At the beginning of this century, an English scientist working in India conducted a bold and dramatic experiment that confounded the medical profession. He selected a herd of healthy Indian cattle, designed hygienic accommodations for them, and fed them a properly blended diet along with clean, fresh water. When veterinary officials came to inoculate the animals, he refused to permit it. To the surprise of the veterinarians and the neighboring farmers, his animals did not catch any of the diseases prevalent even among inoculated cattle in the area. And to the utter amazement of everyone, his animals remained free of disease even when they were put in physical contact with diseased animals. His animals were so healthy that the disease that scourged the countryside could not affect them. That is the power of harmony within.

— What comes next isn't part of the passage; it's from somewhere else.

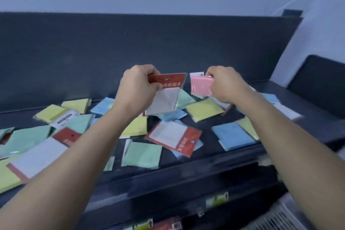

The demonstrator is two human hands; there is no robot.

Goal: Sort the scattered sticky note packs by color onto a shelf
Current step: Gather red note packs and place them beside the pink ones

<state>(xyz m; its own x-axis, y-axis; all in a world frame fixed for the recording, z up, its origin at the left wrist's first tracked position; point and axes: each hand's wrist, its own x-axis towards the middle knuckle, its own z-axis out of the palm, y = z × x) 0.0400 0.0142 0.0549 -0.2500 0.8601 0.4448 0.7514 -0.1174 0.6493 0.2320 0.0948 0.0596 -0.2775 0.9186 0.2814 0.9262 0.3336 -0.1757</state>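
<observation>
My left hand (137,87) grips a red-headed white pack (165,97) by its top edge, held up above the shelf (205,157). My right hand (226,85) pinches a pink pack (201,85) level with it, a little to the right. Below both, several packs lie scattered on the dark shelf: yellow (203,109), blue (233,135), mint green (142,155), another red-and-white pack (175,139) and a white pack with a red edge (35,157).
A dark back panel (130,52) rises behind the shelf, with a pale wall above. Lower shelf levels (168,201) carry price tags and more goods. A dark side panel (321,80) stands at the right, and a white basket (280,218) sits at the bottom right.
</observation>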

Survival and Growth in Hard Times

There are equally astonishing stories about companies that maintained their position or even continued to grow in an unsupportive or hostile business environment because of the harmony they had established within their organizations and their capacity for rapid adjustment to changes in the world around them. When Alfred Sloan took over as president of an ailing GM in 1920, the company was in chaos and struggling for survival. Within five years he built it up into the world's largest automaker, surpassing Ford, which was entering a period of decline. Sloan transformed GM into America's first decentralized big business organization based on centralized policy making, strategic planning, sophisticated systems of financial and operating controls, and market forecasting. He created a high level of internal harmony by coordinating all activities within each subsidiary and integrating many diverse businesses within a single, unified organizational structure.

Sloan regarded periodic business slumps as inevitable and believed that the true test of an organization was its ability to prosper during these difficult periods. When the Great Depression set in, GM sales tumbled by two-thirds in three years. But by this time the company had built up its systems for coordination to such an extent that it was able to respond quickly to the disastrous slump in the market and adjust its purchasing, production, inventory, and employment levels accordingly. As a result, GM made profits and paid dividends every year during the 1930s, a period that almost proved fatal to Ford Motor Company.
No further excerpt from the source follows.